Lembro de achar o episódio curioso e, até certo ponto, surreal. Não era.

Desde então, multiplicaram-se, por aqui, ações dos grandes europeus. São clínicas, palestras, sessões de autógrafo e fotos com ídolos do passado e uso dos craques do presente para arregimentar fãs.

Há torcidas organizadas desses clubes, que se reúnem para acompanhar os principais jogos. As camisas de Barcelona, Real Madrid e PSG são cobiçadas. As crianças sabem que poderão usá-las na rua em segurança. Risco que se multiplica se a vestimenta for de Corinthians, Flamengo, Palmeiras ou Vasco.  

Alguns meses atrás, entrevistei o diretor de marketing de um grande clube brasileiro. No meio do bate-papo, questionei as ações feitas para conter o crescimento de torcedores de times europeus no Brasil. A resposta foi quase irônica.

“Nossa torcida se renova naturalmente. Porque essa paixão é transmitida de pai para filho”, sentenciou.

Distante da miopia desse dirigente, há ações interessantes para conter as deserções infantis.
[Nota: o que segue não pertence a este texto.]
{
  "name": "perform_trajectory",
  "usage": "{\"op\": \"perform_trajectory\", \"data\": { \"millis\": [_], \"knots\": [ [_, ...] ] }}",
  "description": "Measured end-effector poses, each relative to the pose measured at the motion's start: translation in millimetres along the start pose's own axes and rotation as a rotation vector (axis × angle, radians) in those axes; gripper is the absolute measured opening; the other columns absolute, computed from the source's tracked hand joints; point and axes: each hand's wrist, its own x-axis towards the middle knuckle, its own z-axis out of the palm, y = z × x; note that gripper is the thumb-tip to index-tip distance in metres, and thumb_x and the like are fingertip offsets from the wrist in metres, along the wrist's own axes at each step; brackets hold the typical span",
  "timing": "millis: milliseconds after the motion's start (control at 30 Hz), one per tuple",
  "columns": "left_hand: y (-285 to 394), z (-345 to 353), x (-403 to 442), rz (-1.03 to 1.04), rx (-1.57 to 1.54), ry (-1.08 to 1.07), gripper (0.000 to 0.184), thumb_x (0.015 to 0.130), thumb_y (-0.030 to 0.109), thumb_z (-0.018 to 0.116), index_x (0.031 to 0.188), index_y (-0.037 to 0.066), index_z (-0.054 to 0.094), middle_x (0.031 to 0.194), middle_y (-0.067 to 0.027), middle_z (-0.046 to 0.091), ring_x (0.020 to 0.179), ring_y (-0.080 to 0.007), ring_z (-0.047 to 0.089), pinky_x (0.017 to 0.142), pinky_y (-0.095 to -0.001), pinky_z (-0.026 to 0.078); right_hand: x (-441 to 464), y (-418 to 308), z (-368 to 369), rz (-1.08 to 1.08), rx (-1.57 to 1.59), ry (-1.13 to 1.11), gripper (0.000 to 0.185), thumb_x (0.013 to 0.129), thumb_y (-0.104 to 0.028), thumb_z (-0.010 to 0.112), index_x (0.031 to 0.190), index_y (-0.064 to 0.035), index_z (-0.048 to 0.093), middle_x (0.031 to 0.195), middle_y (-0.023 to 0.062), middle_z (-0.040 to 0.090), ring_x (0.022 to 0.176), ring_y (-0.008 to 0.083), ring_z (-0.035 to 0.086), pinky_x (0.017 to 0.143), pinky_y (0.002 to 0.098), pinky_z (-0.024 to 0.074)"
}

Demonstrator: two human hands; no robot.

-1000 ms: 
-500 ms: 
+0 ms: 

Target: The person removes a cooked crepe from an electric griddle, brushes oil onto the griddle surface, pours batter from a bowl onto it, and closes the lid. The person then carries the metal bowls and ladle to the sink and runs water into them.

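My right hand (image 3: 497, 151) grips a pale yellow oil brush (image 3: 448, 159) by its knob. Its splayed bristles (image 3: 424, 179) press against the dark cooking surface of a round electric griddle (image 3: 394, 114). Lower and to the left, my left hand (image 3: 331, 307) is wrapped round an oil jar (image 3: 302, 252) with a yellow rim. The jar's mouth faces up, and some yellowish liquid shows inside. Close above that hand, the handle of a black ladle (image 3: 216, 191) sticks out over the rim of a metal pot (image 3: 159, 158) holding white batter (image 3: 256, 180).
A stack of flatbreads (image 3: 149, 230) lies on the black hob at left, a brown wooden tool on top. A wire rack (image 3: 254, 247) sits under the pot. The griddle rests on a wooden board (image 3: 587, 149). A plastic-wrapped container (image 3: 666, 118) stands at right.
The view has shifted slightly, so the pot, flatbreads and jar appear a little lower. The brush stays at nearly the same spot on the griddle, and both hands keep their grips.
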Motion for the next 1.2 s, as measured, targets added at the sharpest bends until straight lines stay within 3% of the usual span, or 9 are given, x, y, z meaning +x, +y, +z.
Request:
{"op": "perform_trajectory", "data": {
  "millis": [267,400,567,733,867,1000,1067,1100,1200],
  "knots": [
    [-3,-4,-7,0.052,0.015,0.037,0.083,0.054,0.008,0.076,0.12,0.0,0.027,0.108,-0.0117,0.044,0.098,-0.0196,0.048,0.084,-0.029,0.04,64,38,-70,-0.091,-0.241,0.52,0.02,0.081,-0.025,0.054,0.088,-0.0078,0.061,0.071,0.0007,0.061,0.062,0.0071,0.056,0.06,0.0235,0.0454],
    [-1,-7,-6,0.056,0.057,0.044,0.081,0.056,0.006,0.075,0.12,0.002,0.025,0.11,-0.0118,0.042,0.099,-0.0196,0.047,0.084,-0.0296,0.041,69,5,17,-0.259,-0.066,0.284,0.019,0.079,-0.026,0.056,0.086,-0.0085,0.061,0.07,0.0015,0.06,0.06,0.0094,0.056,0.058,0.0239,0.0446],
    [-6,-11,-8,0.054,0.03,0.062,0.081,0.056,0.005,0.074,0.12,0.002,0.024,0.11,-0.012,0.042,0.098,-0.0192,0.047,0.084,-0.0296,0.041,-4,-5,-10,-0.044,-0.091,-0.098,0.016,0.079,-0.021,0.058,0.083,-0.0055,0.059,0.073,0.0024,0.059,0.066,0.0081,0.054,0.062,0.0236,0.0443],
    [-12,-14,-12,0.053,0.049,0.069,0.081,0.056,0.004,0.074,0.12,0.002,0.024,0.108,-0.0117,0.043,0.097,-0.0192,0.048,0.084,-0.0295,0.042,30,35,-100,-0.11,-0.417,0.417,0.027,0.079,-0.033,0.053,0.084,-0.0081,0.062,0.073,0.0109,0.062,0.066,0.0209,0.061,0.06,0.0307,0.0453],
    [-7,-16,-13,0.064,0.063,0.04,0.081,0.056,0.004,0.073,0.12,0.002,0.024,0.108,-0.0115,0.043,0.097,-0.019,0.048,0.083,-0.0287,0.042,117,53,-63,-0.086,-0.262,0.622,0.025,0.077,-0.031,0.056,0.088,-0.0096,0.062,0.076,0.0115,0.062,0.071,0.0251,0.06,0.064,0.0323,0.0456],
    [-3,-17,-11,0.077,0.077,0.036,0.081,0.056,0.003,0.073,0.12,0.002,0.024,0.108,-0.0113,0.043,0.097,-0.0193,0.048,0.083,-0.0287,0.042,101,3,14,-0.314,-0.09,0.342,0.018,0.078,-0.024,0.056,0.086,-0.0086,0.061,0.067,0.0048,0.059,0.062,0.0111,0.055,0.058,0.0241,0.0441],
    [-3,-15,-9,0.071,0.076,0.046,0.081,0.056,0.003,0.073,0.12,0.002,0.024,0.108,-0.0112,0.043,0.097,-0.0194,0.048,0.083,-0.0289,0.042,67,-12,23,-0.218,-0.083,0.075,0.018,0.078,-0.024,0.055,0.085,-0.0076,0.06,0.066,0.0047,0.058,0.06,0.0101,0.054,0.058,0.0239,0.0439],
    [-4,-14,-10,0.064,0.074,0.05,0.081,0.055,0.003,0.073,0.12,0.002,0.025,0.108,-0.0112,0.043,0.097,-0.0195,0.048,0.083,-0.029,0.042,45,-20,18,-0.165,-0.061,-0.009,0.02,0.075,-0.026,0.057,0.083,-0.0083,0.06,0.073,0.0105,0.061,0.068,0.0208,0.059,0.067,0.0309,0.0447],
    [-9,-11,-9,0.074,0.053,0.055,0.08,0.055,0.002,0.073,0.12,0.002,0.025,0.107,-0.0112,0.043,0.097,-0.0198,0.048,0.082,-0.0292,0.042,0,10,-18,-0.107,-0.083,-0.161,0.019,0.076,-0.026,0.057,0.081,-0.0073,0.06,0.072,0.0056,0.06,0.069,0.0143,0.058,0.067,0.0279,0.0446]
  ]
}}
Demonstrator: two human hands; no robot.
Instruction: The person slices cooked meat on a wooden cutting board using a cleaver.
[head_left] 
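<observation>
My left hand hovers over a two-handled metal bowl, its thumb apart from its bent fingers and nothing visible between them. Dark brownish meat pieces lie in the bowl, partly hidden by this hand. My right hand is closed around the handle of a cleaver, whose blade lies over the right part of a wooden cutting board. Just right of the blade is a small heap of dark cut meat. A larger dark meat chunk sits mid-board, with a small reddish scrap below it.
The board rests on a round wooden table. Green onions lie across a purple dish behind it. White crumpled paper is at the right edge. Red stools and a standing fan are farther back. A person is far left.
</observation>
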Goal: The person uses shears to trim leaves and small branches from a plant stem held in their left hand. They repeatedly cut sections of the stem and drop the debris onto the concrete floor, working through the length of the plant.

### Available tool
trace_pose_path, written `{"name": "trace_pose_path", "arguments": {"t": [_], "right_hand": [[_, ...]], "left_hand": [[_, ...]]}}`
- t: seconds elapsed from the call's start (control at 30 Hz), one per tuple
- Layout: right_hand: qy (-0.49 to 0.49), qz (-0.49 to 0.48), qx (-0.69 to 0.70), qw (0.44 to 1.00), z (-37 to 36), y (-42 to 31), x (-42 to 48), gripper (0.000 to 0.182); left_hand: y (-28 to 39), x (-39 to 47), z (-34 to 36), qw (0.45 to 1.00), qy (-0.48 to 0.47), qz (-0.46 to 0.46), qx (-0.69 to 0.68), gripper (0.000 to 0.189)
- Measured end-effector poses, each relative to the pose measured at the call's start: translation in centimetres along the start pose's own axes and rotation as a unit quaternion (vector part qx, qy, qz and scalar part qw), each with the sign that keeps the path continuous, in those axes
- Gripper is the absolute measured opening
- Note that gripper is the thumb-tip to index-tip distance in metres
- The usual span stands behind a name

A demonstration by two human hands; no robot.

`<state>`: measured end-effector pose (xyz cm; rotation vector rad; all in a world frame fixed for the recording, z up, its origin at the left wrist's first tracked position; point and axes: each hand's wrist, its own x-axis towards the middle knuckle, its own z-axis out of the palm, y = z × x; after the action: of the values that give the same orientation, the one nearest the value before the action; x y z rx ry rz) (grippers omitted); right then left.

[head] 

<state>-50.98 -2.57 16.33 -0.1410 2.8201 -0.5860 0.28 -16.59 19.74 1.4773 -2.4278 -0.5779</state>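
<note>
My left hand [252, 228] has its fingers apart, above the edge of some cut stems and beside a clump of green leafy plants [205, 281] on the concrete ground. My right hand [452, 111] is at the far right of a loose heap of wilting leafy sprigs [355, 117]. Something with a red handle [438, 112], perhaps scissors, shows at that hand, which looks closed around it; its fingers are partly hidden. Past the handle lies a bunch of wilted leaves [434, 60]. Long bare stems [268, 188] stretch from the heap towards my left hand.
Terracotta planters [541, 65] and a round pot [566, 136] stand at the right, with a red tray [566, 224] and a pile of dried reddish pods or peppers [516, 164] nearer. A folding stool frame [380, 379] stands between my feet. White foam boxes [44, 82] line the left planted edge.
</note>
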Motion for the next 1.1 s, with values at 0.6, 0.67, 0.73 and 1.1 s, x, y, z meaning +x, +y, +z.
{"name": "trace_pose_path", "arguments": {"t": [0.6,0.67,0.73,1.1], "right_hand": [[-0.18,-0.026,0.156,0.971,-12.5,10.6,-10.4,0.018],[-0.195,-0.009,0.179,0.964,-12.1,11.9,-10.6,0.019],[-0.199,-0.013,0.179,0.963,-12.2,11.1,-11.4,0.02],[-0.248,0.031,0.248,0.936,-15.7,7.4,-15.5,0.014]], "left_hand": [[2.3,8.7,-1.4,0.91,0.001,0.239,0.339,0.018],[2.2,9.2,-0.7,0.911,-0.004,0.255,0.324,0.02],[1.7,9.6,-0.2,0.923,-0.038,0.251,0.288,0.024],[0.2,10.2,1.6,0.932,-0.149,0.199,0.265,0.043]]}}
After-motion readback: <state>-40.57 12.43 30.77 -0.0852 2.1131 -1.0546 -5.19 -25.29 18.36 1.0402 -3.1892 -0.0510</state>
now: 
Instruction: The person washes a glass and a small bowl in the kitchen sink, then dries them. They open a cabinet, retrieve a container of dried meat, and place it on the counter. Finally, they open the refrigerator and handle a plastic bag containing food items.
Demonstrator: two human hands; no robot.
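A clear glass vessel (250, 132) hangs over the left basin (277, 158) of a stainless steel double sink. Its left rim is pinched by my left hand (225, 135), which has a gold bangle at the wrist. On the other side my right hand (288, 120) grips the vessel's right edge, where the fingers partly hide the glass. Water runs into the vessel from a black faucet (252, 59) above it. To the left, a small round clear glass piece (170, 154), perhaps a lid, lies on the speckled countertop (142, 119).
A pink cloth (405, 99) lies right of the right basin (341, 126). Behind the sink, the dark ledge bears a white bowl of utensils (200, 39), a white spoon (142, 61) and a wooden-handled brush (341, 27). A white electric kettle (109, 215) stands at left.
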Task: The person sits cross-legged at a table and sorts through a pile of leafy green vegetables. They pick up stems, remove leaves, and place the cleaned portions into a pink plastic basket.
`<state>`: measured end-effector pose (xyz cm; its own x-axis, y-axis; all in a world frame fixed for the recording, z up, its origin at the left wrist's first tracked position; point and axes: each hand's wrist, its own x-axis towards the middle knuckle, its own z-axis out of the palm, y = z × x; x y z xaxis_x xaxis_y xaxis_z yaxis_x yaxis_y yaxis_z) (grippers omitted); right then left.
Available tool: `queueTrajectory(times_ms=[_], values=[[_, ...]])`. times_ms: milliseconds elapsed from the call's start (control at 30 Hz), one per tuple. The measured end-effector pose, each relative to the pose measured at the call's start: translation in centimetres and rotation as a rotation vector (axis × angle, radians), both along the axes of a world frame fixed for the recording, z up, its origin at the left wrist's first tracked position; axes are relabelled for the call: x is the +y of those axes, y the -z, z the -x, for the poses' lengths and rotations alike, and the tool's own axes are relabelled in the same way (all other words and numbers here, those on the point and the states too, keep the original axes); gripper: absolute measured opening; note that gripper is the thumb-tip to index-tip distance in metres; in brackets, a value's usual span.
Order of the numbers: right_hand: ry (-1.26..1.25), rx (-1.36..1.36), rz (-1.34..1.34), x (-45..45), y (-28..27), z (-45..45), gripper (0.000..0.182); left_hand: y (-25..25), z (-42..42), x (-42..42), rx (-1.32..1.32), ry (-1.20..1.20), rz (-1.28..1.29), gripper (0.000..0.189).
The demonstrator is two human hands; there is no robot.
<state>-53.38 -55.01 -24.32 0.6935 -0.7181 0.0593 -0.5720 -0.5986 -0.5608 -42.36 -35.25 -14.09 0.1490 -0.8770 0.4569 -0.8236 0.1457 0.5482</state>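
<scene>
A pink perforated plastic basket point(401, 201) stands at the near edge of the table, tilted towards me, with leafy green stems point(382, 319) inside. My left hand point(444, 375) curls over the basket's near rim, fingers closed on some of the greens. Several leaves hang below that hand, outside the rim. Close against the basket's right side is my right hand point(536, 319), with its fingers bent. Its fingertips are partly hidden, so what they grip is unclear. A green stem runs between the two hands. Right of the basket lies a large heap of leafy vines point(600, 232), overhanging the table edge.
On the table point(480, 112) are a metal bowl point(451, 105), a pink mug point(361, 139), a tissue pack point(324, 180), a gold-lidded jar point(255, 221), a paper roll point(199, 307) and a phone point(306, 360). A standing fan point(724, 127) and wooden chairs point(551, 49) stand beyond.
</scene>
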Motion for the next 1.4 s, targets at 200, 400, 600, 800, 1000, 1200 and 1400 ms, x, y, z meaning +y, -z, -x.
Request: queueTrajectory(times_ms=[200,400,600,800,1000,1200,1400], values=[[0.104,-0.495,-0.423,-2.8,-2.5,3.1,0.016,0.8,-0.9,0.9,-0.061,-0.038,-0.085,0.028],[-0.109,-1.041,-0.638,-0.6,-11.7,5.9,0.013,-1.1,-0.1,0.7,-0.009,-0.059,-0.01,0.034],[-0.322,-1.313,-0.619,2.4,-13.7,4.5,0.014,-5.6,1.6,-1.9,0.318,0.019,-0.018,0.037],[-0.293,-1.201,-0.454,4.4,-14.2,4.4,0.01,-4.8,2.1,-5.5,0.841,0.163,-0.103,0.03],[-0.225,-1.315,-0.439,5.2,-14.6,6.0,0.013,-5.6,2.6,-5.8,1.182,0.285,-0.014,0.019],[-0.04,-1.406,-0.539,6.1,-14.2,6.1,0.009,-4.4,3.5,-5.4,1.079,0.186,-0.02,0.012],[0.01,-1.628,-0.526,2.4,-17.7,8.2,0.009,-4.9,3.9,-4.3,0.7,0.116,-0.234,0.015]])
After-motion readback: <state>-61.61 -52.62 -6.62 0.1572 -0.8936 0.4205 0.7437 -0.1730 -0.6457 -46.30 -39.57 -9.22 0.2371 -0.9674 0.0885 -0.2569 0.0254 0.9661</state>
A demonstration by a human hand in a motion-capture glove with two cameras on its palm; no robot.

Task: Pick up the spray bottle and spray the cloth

Ontem, escrevi texto sobre iniciativa da startup Dentro da História e da editora Belas Letras de lançar livros infantis customizados aos pequenos torcedores. É uma forma de atrair a paixão das crianças pelas cores tradicionais do futebol brasileiro. Mas a iniciativa não partiu dos clubes, os maiores interessados em manter sua fatia no mercado.

Se nada for feito, o Brasil, com larga tradição no mundo da bola, irá se equiparar à Jamaica em uma ou duas gerações. Na terra de Usain Bolt, a torcida é pelos times da Premier League. Seria algo surpreendente: o país que um dia desbravou o mundo com o futebol-arte sendo colonizado pelos grandes europeus.